• REQUIREMENT: Scan the material below and copy every line holding the word "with".
::: RAW DATA :::
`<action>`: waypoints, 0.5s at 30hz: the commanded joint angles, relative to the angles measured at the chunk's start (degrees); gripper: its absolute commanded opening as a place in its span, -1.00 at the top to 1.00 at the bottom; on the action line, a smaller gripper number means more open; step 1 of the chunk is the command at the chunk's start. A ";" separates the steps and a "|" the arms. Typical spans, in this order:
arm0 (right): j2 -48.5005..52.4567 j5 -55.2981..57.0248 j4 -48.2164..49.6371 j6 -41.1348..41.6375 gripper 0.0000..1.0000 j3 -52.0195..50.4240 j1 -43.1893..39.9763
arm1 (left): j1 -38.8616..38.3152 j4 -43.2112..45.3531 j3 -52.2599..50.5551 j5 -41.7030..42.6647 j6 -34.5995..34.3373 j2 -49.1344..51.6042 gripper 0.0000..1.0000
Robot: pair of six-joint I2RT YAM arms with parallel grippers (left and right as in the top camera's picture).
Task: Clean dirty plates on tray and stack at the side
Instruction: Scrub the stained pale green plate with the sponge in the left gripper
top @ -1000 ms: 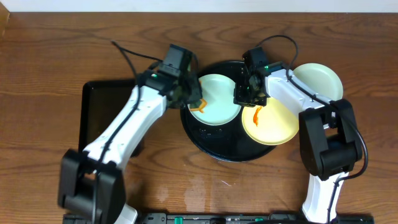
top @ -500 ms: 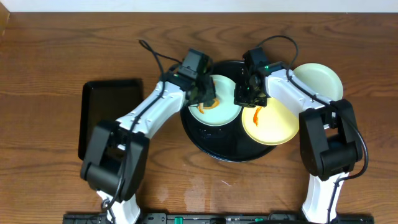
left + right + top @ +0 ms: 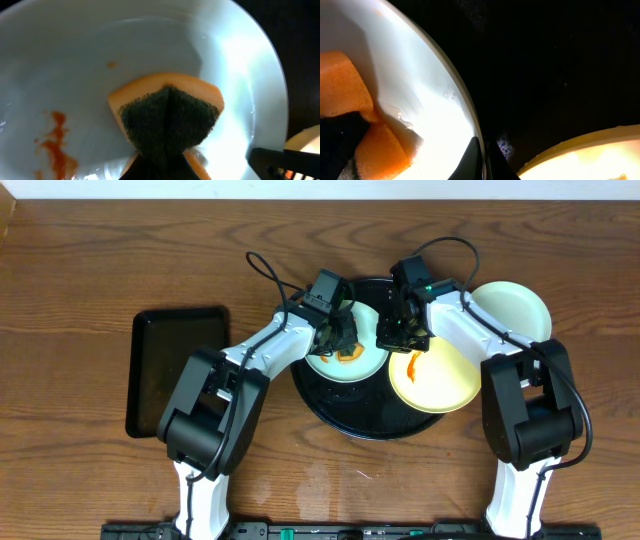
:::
• PROBLEM SOLUTION:
Robot: pair of six-joint I2RT YAM arms with parallel grippers (left and right as in the top camera's picture).
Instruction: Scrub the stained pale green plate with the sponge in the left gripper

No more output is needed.